Contacted by Fairfax, Mr Pliss said he was not a hacker.
"I have never hacked any Apple device," he said.
"I am not aware that my name is being used. But there could be other person with the same name."
A similar name is listed on LinkedIn as a banking professional in Ukraine, while there are others in Russia.
Sydney Apple user Susan Walker told Fairfax she lost everything on her iPhone due to the hijacking.
"As I did not have a password on my phone the phone was blocked [from being used]," she said.
"I spent [Wednesday] at the Apple Genius bar having my phone reinstalled. All information (outside my iTunes backup) was lost. I now have a password installed on my iPhone!
"It was awful!"
She said the Castle Hill Apple store she went to "knew nothing" about the issue.
"At no point did I consider paying this scum!" she added, referring to the hacker.
Jayne Cho, an Australian living in South Korea, said her iPhone and iPad was targeted.
"I was woken at 2am with both my iPhone and iPad screaming an alarm and presenting the … message about the device being hacked by Oleg Pliss," she said.
Peta Santoro in Perth was one of the luckier ones who had a passcode set on his device, meaning that he could ignore the hacker's message just by logging in with his passcode.
"My iPhone was protected with a passcode so I was one of the people who were able to still unlock their phones," he said. "My password was one which I used across a number of different websites so I've learnt my lesson and will be allocating different passwords to everything."
When contacted, Australia's three big telcos - Telstra, Vodafone and Optus - referred the matter to Apple.
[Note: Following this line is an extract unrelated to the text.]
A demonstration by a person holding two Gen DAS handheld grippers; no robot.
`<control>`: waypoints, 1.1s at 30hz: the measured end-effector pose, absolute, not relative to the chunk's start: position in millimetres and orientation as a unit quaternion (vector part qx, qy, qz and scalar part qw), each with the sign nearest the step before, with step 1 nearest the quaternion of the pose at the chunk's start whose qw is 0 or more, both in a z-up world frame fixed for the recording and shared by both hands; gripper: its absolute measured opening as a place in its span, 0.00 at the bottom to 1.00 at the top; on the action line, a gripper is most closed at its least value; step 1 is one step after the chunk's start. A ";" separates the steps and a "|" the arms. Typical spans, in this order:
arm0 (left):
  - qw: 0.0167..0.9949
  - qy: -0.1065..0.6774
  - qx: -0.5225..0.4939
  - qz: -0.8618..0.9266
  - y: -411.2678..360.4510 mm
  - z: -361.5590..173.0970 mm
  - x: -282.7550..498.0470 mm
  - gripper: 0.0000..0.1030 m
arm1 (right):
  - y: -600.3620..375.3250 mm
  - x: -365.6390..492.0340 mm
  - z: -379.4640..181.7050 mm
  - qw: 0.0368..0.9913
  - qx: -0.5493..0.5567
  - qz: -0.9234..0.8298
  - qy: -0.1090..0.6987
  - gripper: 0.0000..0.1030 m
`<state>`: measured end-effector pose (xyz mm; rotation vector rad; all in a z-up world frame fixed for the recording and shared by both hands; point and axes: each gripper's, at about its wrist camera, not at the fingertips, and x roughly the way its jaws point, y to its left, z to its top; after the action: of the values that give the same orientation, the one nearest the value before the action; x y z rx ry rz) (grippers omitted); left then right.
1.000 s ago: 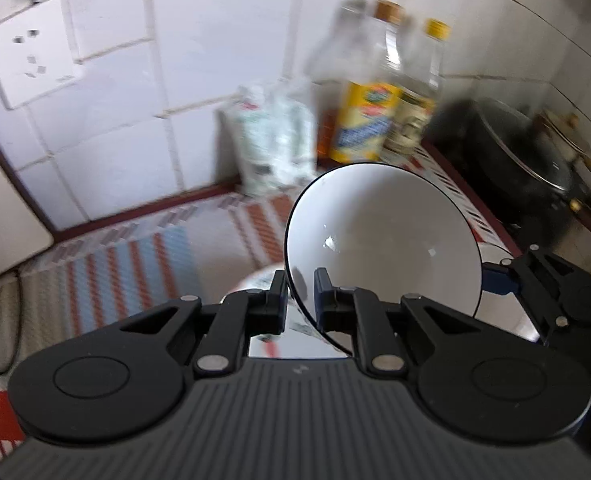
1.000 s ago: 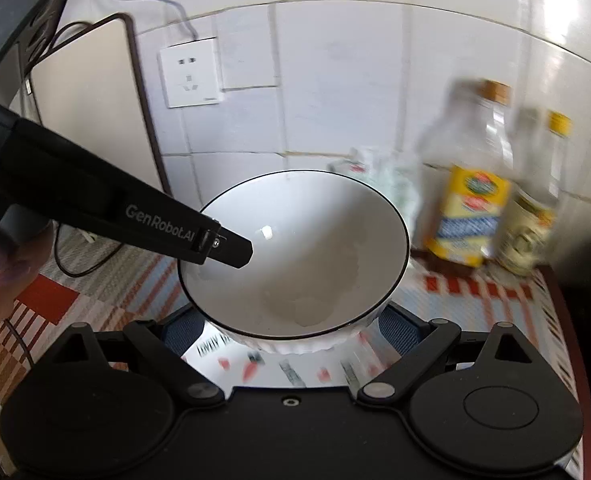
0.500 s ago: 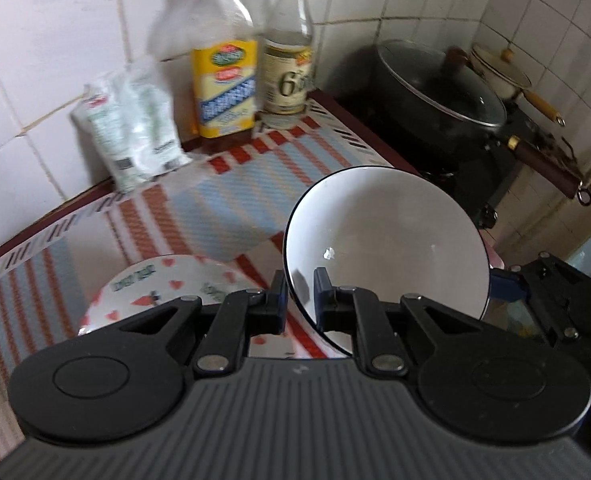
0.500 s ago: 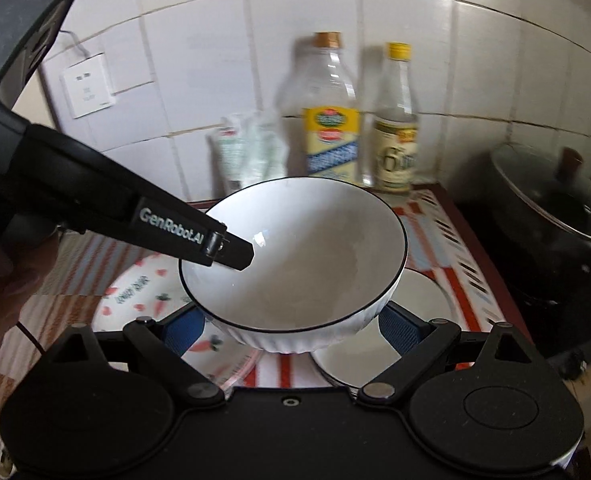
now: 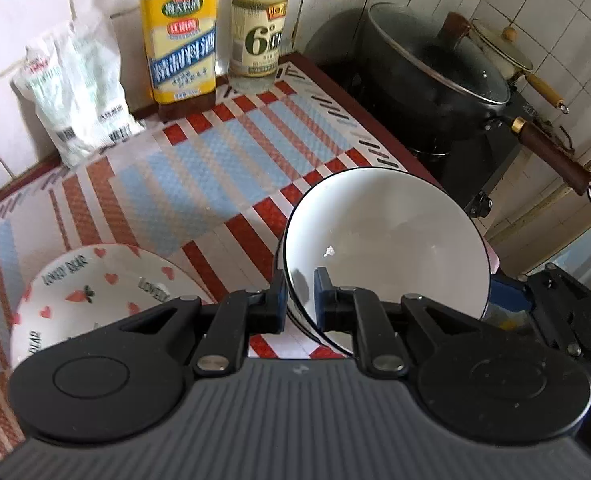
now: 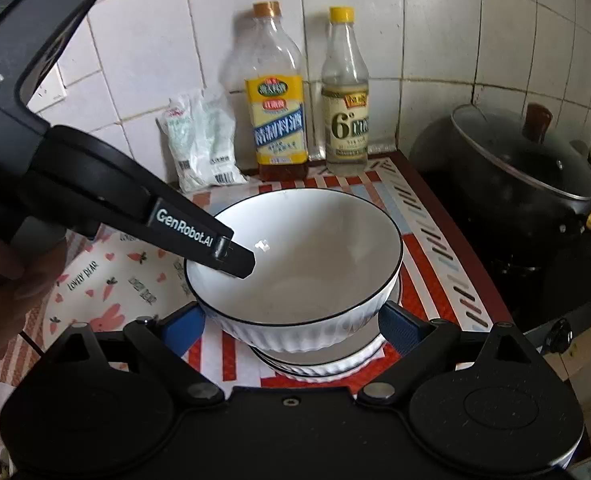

Telstra was the only one to acknowledge the issue in a statement to Fairfax.
"We're aware of the reports and we’ve referred the matter to Apple," Telstra said.
"In the meantime customers who need assistance can contact AppleCare."
In addition to changing passwords, IT security experts have recommended Apple users enable "two-factor authentication" on their accounts if they don't already have it by visiting:http://support.apple.com/kb/ht5570. This acts as a second layer of security by making users have to enter a code that is sent to their mobile device before they are granted access to their account.
- Go to My Apple ID (appleid.apple.com).
- Click "Manage your Apple ID" and sign in.
- If you have two-step verification turned on, you'll be asked to send a verification code to the trusted device associated with your Apple ID. If you're unable to receive messages at your trusted device, follow the guidelines for what to do if you can't sign in with two-step verification.
- Click "Password and Security".
- In the "Choose a new password" section, click Change Password.
- Enter your old password, then enter a new password and confirm the new password. Click Save when done.